Successful interdisciplinary collaboration involves constant translation. Disciplines develop codes that can appear similar but in fact have different meanings. These divergences can lead to misunderstanding. Or they can prompt critical conversations that lead to more comprehensive understanding, fostering relationships of trust that make collaboration on more challenging problems possible.

Collegium projects go far beyond the conversion of meaning from one language to another. New theories and practices of translation have great potential to deepen insights about how knowledge circulates within and between societies. Collaborators from diverse fields – including history, linguistics, archaeology, philosophy, and the computational sciences – are developing new understandings about the transmission of ideas, cultural forms, and historical knowledge across time and space.

Many of these projects are piloting the use of cutting-edge methodologies. Advanced imaging techniques, digital mapping, and sophisticated database platforms allow scholars to study texts and artifacts in ways that were previously unimaginable, let alone attainable. Ancient manuscripts, often damaged or incomplete, can be restored and analyzed with precision, revealing lost knowledge and new perspectives on historical civilizations while preserving material integrity. Likewise, satellite imagery and geospatial technologies have transformed the way we comprehend human interactions with the natural environment. Such innovations enrich contemporary discussions about globalization, identity, and the complex links between the world’s cultures.

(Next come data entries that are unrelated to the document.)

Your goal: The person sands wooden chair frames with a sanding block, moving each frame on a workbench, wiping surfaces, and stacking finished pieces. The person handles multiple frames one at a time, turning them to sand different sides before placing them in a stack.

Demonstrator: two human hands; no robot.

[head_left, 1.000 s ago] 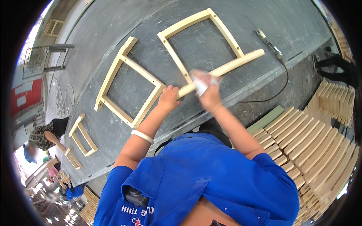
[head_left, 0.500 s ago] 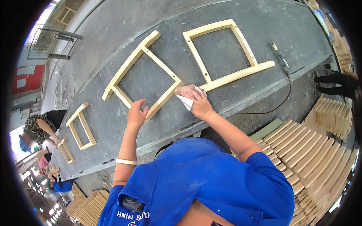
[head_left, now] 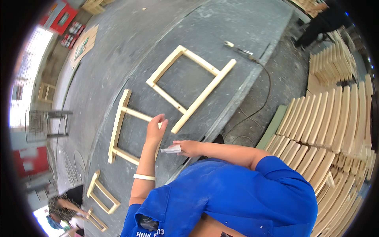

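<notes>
A long dark grey table (head_left: 181, 27) runs diagonally across the view, and beside it on the right stand stacks of pale curved wooden slats (head_left: 316, 114). Two large wooden frames lie flat on the table. The right frame (head_left: 203, 96) lies farther from the person, beyond both hands; the near end of its long bar is just above the right hand (head_left: 189, 148) and to the right of the left hand (head_left: 156, 129). The left frame (head_left: 119, 126) lies beside it, a small gap between them, with its near side partly hidden behind the left hand and forearm. A smaller frame (head_left: 93, 183) lies farther left, well apart from both hands.

The left hand is over the left frame's near corner, its thumb and fingers apart with pale wood showing between them; whether it grips that corner cannot be told. The right hand is closed on a folded white sheet (head_left: 171, 149), low over the table's near edge. The sheet points left toward the left frame's near bar; whether they touch is unclear.
</notes>
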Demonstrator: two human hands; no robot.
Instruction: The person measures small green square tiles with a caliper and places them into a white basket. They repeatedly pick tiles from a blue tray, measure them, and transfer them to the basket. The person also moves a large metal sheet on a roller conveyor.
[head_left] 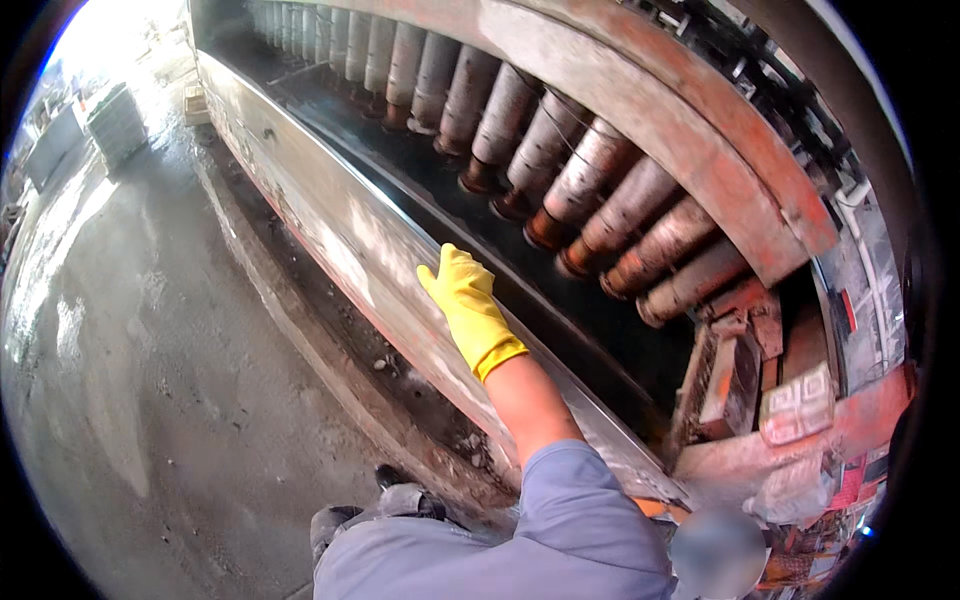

The “Giant” compound microscope from Rene Descartes’s Dioptrique, 1637. Wellcome Library via Wikimedia Commons.
The Textual Optics project demonstrated the potential of literary scholarship at the intersection of computation and humanistic inquiry.

Invisible Landscapes

How can we study human manipulations of the environment that we can’t see? This project convened a group of archaeologists, computer scientists, architects, and artists to investigate previously hidden cities and overlooked traces of human cultivation. The team conducted extensive fieldwork in Jordan, applying cuttingedge drone technologies and exploring new methods of residue analysis to study the ancient city of Petra in ways that go beyond traditional archaeological surveys. Ongoing work will look at areas of the Amazonian rainforest hidden by the jungle canopy and a string of islands built by the ancient Maya.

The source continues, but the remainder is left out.